Publication year - 1998
Publication title -
the journal of physiology
Language(s) - English
Resource type - Journals
SCImago Journal Rank - 1.802
H-Index - 240
eISSN - 1469-7793
pISSN - 0022-3751
DOI - 10.1111/j.1469-7793.1998.627bv.x
Subject(s) - sodium channel , chemistry , skeletal muscle , missense mutation , medicine , endocrinology , mexiletine , mutant , repolarization , mutation , sodium , biophysics , electrophysiology , biology , biochemistry , gene , organic chemistry
1 Paramyotonia congenita (PC) is a human hereditary disorder wherein missense mutations in the skeletal muscle sodium channel lead to cold‐exacerbated muscle hyperexcitability. The most common site for PC mutations is the outermost arginine of domain IV segment 4 (human R1448, rat R1441). 2 We examined the rat homologues of two PC mutants with changes at this site: R1441P and R1441C. The R→P mutation leads to the most clinically severe form of the disease. Since PC has so far been attributed to defects in fast inactivation, we expected the R→P substitution to have a more dramatic effect on fast inactivation than R→C. Both mutants (R1441P and R1441C), however, had identical rates and voltage dependence of fast inactivation and activation. 3 R1441P and R1441C also had slowed deactivation, compared with wild‐type, raising the possibility that slowed deactivation, in combination with defective fast inactivation, might be a contributing cause of paramyotonia congenita.

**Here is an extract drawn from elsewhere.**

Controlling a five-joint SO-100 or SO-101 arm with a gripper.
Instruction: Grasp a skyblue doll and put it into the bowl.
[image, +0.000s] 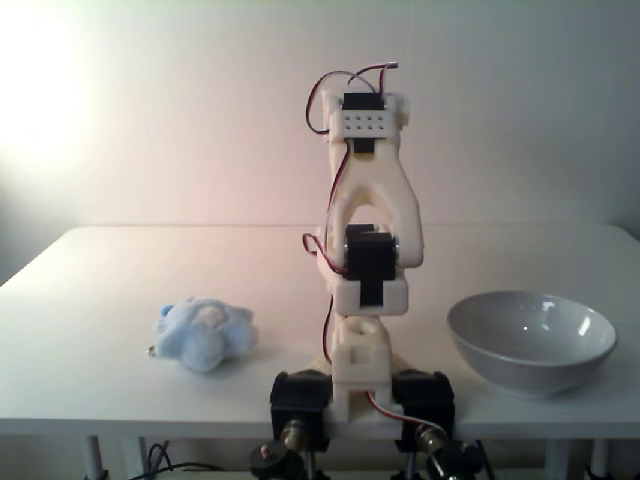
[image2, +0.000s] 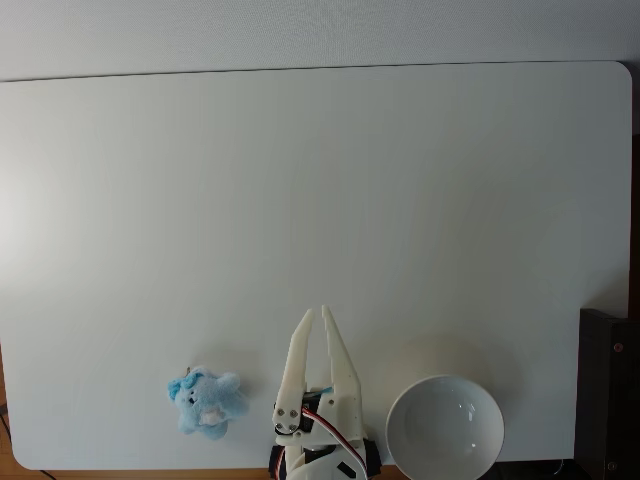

Furthermore, deactivation was slower in R1441P than in R1441C, suggesting that the worse phenotype of the human R→P mutation is due to a greater effect on deactivation, and supporting our hypothesis that slowed sodium channel deactivation contributes to paramyotonia congenita. 4 We show that the downstroke of the muscle action potential produced a sodium tail current, and thus slowed deactivation opposes repolarization and therefore leads to hyperexcitability. Hyperexcitability due to slowed deactivation, which has previously been overlooked, also predicts the temperature sensitivity of PC, which has otherwise not been adequately explained.